Published online Jun 24, 2016. doi: 10.5500/wjt.v6.i2.314
Peer-review started: July 19, 2015
First decision: September 17, 2015
Revised: December 24, 2015
Accepted: March 24, 2016
Article in press: March 25, 2016
Published online: June 24, 2016
Processing time: 340 Days and 12.7 Hours
There is a growing discrepancy between the supply and demand of livers for transplantation resulting in high mortality rates on the waiting list. One of the options to decrease the mortality on the waiting list is to optimize organs with inferior quality that otherwise would be discarded. Livers from donation after cardiac death (DCD) donors are frequently discarded because they are exposed to additional warm ischemia time, and this might lead to primary-non-function, delayed graft function, or severe biliary complications. In order to maximize the usage of DCD livers several new preservation approaches have been proposed. Here, we will review 3 innovative organ preservation methods: (1) different ex vivo perfusion techniques; (2) persufflation with oxygen; and (3) addition of thrombolytic therapy. Improvement of the quality of DCD liver grafts could increase the pool of liver graft’s for transplantation, improve the outcomes, and decrease the mortality on the waiting list.

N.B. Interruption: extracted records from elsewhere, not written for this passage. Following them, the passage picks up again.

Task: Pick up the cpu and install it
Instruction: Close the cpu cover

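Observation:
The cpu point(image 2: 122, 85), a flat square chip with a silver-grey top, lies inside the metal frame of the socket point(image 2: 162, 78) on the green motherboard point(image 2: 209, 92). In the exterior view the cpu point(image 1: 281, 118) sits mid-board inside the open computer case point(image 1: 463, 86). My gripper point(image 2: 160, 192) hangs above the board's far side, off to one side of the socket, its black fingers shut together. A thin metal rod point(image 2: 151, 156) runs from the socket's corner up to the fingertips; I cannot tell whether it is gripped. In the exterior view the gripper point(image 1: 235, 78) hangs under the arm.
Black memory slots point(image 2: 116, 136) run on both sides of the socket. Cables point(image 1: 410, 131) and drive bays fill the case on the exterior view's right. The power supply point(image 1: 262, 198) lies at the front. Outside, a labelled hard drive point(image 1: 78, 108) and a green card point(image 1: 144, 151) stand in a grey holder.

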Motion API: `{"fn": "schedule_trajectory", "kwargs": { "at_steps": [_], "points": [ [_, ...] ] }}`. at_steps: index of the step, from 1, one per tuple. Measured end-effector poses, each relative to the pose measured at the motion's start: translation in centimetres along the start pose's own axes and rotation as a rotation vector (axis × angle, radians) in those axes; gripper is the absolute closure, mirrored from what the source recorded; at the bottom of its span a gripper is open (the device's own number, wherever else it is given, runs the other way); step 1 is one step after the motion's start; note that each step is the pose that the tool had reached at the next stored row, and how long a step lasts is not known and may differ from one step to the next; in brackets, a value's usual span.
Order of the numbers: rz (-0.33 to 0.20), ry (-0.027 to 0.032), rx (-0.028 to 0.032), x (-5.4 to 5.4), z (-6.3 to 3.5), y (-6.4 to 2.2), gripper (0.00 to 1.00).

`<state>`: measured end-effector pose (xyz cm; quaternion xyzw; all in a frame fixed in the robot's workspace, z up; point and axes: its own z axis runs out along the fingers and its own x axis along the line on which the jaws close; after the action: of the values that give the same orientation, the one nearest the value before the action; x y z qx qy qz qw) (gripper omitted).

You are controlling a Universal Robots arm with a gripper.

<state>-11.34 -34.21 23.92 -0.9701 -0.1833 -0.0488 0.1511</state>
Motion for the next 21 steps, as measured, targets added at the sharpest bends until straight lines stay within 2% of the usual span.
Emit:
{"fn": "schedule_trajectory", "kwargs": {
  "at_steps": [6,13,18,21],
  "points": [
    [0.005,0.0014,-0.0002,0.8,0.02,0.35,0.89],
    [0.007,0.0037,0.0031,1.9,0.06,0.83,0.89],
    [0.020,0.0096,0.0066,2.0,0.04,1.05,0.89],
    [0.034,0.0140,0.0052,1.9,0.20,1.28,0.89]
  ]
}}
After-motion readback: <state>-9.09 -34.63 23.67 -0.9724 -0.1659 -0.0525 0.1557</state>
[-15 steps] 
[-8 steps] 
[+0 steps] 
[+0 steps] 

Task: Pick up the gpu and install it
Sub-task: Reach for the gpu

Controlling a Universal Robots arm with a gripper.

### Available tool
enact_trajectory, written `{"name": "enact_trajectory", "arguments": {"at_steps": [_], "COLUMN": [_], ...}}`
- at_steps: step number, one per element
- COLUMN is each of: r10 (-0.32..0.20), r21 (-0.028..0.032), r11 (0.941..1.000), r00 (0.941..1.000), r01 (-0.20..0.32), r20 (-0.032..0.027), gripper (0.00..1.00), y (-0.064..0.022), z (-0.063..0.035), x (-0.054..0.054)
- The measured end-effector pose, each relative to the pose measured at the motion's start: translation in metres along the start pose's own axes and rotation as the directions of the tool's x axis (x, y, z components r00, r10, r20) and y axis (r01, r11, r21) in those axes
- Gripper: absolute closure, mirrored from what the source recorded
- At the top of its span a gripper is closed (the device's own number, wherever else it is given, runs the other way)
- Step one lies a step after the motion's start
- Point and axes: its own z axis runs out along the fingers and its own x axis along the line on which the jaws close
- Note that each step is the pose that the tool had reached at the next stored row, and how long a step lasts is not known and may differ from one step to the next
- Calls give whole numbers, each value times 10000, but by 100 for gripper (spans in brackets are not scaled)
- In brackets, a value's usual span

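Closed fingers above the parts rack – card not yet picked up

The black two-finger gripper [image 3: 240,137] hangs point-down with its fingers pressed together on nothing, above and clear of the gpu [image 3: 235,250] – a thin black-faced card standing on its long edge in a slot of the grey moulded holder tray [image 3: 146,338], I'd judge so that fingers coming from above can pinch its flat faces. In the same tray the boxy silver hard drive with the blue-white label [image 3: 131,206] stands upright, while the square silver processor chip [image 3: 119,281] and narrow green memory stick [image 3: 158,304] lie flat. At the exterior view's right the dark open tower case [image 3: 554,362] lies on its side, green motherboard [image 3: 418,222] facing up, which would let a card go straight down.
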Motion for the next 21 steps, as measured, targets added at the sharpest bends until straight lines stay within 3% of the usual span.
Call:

Core tip: As the demand for more organs increases, the transplant community searches for new approaches to expand the pool of organs. Recently developed methods to improve the condition of donation after cardiac death (DCD) livers look promising. During the past decade, ex vivo machine perfusion method has demonstrated positive results and it is considered as a new potential preservation method for DCD organs. This paper provides an overview of the attempts to ameliorate the quality of DCD liver grafts and transplant outcomes by improving preservation techniques.